Im Zimmer nahm ich mein Putztuch und wienerte drauflos. Doch auch diese Arbeit hielt ich nicht lange durch. Ein heißer Cappuccino mußte erst einmal her. Die Kommode würde ich heute ohnehin nicht mehr in Angriff nehmen, denn die Familie wollte ja am Mittag etwas essen. Mit dem Zeigefinger malte ich noch schnell die Worte "Ich liebe euch!" mit drei Ausrufezeichen in die Staubschicht, ehe ich mich ans Kochen machte. Na bitte, da hatten sie es schwarz auf weiß, oder besser weiß auf schwarz, wie wohlgesonnen ich ihnen war.

Vom Wischen waren meine Hände rauh geworden, deshalb suchte ich in meiner Küchenschublade die Handcreme; ja suchte, denn in gewissen Kästen herrscht bei mir ein Chaos. Während ich bei meiner Forschungsarbeit alle möglichen und unmöglichen Dinge herausfischte, mußte ich an unseren neugierigen Nachbarsjungen denken, der neulich in der Lade herumgewühlt und vorwurfsvoll ausgerufen hatte: "Das sieht ja hier aus wie bei Hempels!" Schließlich wurde ich fündig und cremte meine Hände mit der Salbe, deren Haltbarkeitsdatum längst abgelaufen war.

Ob ich eine gute Hausfrau bin? Ehrlich gesagt, ich lerne noch. Zum Beispiel fehlen an manchen meiner Fenster die zarten Gewebe, die man Gardinen nennt, und die ewig im Wege sind. Außerdem versperren sie einem die Sicht auf die Schönheit des herbstlichen Gartens.

Mit dieser ewigen Saubermacherei stehe ich ohnehin auf dem Kriegsfuß. Vor Weihnachten oder Ostern etwa, wenn bei anderen Hausfrauen die Spinnen und Silberfischchen im Putzwasser ertrinken, setze ich mich lieber ans Klavier und singe mit meinen Kindern zusammen Lieder, als daß ich mich in den sogenannten Festtagsputz stürze.

Zu Weihnachten basteln wir Sterne, Ostern bemalen wir Eier und wandern ins Grüne, um den Vögeln beim Nestbau zuzusehen, den Bäumen beim Knospen, den Wolken beim Segeln und den Opas bei der ersten frühjährlichen Gartenarbeit. Hinterher kann ich die Wohnung immer noch pflegen.

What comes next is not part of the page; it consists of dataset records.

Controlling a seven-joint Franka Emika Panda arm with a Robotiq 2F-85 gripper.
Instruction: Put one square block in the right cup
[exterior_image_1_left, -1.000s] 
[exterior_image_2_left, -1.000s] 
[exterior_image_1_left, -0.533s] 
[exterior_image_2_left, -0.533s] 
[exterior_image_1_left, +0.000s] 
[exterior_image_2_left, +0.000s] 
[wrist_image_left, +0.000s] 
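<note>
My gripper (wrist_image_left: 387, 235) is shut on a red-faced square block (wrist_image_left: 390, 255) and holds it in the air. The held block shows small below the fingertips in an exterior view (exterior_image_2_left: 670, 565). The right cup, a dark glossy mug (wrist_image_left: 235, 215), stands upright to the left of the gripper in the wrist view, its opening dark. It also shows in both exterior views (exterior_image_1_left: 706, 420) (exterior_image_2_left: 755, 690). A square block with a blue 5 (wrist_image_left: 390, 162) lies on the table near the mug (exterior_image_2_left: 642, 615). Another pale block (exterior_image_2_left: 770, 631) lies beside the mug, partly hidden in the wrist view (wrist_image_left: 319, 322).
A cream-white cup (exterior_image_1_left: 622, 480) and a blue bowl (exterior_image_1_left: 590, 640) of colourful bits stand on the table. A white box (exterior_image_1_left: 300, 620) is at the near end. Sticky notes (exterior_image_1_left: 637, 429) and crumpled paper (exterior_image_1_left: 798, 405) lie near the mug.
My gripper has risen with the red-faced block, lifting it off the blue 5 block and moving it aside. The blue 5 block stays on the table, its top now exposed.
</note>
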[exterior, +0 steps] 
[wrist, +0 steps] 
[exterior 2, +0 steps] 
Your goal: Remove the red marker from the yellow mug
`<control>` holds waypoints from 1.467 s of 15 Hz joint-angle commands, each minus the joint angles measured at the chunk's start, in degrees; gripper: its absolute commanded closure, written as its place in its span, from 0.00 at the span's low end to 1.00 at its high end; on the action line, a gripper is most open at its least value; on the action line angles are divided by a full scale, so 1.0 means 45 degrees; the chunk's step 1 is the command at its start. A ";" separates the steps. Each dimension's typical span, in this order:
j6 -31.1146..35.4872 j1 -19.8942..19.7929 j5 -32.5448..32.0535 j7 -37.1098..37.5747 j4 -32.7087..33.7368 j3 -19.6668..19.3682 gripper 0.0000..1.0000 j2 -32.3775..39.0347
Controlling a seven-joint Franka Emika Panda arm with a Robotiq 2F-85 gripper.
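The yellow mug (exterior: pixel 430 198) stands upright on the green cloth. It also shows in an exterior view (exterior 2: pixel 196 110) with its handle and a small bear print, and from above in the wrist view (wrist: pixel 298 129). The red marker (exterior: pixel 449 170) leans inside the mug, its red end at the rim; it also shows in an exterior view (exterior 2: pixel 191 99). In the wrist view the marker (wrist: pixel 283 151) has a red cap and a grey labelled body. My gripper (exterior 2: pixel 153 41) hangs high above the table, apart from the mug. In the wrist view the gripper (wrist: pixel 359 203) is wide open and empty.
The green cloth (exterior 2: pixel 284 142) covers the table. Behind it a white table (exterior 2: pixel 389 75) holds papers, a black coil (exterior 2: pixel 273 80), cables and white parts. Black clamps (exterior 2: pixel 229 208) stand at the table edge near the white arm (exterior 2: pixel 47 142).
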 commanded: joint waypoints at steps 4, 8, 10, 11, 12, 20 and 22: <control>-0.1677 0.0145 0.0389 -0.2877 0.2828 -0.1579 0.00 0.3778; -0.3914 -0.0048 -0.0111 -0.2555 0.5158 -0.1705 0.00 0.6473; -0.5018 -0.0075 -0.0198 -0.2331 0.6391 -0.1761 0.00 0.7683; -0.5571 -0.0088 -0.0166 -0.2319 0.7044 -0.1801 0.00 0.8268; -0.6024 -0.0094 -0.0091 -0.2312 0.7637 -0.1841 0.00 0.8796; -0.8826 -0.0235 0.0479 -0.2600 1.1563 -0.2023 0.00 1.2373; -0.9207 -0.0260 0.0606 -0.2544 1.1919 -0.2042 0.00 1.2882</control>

Heute habe ich mir vorgenommen, die kaputten Sachen der Familie in Ordnung zu bringen, und habe mir deshalb Nadel und Faden zurechtgelegt, denn fehlende Knöpfe und abgerissene Mantelaufhänger liegen mir doch ein wenig auf der Seele.

Doch dann fällt mir eine Geschichte ein, die ich schnellstens schreiben muß - nämlich diese hier -, und so denke ich bei mir: Papas löcherige Socken und die offenen Nähte an den Blusen der Mädchen können noch etwas warten. Vielleicht einen Tag. Oder eine Woche?

Die Frage, ob ich eine gute Hausfrau bin, hat sich damit wohl erledigt.